Les premières scènes donnent le ton. Une femme en uniforme et pied bot enseigne aux jeunes filles l'art de comprendre leurs époux, même quand ils les frappent. "Parce qu'ils veulent vous apprendre quelque chose". On est à Madrid, dans les années 1950. Franco règne en maître et la morale patriarcale ne se discute pas.
Huit épisodes de 30 minutes
Racontée ainsi, la scène est dramatique, d'autant qu'elle est en noir et blanc - comme d'ailleurs toute la série. Et pourtant, allez savoir pourquoi, elle est déjà jubilatoire. Le générique pop et alerte confirme la truculence de "Arde Madrid", de et avec Paco Leon, primée meilleure fiction européenne 2019 au festival de la Rochelle. Cette série de 8 épisodes de 30 minutes est à découvrir dans son intégralité sur RTS Play (pas de diffusion antenne).

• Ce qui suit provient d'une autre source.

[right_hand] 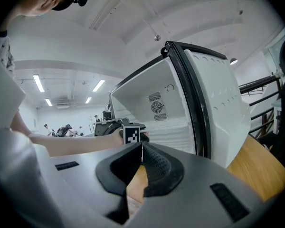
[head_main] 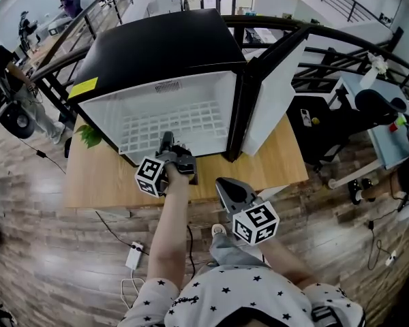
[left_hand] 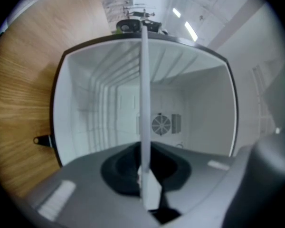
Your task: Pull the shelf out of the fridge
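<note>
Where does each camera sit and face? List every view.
Head view: on the head, steeply down at the open fridge; both forearms, left gripper, right gripper show.
Left gripper view: rolled sideways, into the fridge along the shelf its jaws clamp.
Right gripper view: from front-right, jaws shut, toward the door and left gripper.
Both gripper views share the fan.

In the head view your left gripper (head_main: 168,140) is hiding the front edge of the white wire-grid shelf (head_main: 170,121). In the left gripper view that shelf is showing only edge-on, blurring into a pale strip. The grey body of your right gripper (right_hand: 141,148) is blocking the base of the black-and-white mini fridge (right_hand: 180,103).
</note>
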A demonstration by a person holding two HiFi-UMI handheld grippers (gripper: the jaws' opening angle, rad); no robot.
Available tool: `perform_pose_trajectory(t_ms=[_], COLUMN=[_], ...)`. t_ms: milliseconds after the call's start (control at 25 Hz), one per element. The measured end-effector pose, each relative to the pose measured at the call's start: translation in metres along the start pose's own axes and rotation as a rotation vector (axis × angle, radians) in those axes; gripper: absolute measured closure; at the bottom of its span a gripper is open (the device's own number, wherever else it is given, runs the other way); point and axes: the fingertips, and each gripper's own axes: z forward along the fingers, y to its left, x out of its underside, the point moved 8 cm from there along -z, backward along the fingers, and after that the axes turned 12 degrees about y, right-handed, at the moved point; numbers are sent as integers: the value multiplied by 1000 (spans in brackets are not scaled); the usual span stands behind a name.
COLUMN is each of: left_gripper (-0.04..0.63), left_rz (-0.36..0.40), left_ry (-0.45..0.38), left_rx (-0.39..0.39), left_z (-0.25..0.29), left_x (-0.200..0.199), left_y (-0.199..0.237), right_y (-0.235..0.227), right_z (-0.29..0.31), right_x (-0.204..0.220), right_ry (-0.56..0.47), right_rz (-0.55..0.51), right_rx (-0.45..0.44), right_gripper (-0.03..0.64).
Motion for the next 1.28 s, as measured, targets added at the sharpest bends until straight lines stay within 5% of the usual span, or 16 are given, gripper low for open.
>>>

L'enseignante du début, Ana Mari (Inma Cuesta), franquiste convaincue, se voit confier une mission exceptionnelle: devenir la femme de ménage de l'actrice rebelle et hollywoodienne Ava Gardner (Debi Mazar). Son mandat? Espionner la vie dissolue de la star et ses fréquentations jugées dangereuses et communistes. Pour ce faire, Ana Mari est affublée d'un faux mari, Manolo (Paco Leon), escroc à la petite semaine employé comme chauffeur.
Ava Gardner comme pivot
Enorme succès en Espagne au moment de sa diffusion, "Arde Madrid" explore, sur le mode de la comédie, la période franquiste des années 1950, en jouant sur un ressort scénaristique authentique: Ava Gardner, amoureuse de l'Espagne, s'était bien installée à Madrid en 1954 pour quelques années. L'idée est ingénieuse puisqu'elle permet de souffler en même temps le chaud et le froid. Généreuse et glamour, la série ose à peu près tout. En tout cas, elle fait l'unanimité auprès des trois critiques de "Vertigo".
C'est une série qui ne ressemble à rien. D'abord, elle est en noir et blanc, ensuite elle est totalement décomplexée, libératrice et fraîche. L'intrigue est secondaire, "Arde Madrid" est surtout un terrain de jeu jouissif, avec des situations extravagantes et des acteurs exceptionnels. C'est aussi une satire très féministe sur le désir.
On ne peut s'empêcher de penser à l'Almodovar des débuts en regardant "Arde Madrid", avec son lot de situations absurdes, ses exagérations hispaniques, sa liberté sexuelle, ses caméos pop (même en noir et blanc) et sa mise en avant des désirs de femmes. Mais la série possède une autre qualité, proprement almodovarienne, elle magnifie ses acteurs, les rend beaux même quand ils sont ingrats, désirables même quand ils font tout pour ne pas l'être.
Tous les personnages sont touchants, dignes d'intérêt, bien servis par le scénario et cette pellicule en noir et blanc, très ardente. J'adore cette manière de revisiter le passé avec audace et cet humour grinçant pour percer les arcanes de tous les pouvoirs.
Chronique du franquisme ordinaire autant que biopic fantaisiste consacré aux années madrilènes d'Ava Gardner, "Arde Madrid" doit aussi sa truculence aux seconds rôles. On pense par exemple à la pauvre aide de ménage qui consulte les grenouilles pour savoir si elle est enceinte ou au personnage d'Isabel Perón, qui succéda à Eva. Au lieu d'être la première dame d'Argentine, elle doit supporter son mari, le général Perón en exil, et les fêtes bruyantes de l'extravagante star hollywoodienne. Le couple et leur caniche forment comme un running gag.
La série joue habilement des contrastes: le rock et le flamenco, la surveillance et la liberté, le luxe hollywoodien et l'âpreté franquiste, la libertaire Ava Gardner et la rigide Ana Mari, mais sans jamais les opposer de manière irréductible; la frontière peut même se révéler très poreuse. Cette fluidité des genres est désormais la signature des productions hispaniques.
Le formalisme du noir et blanc est comme la métaphore du carcan franquiste. La série s'emploie à montrer comment exercer sa liberté et son désir dans un contexte rigide, à mettre de la couleur, de la fantaisie et de la vie dans ce noir et blanc austère.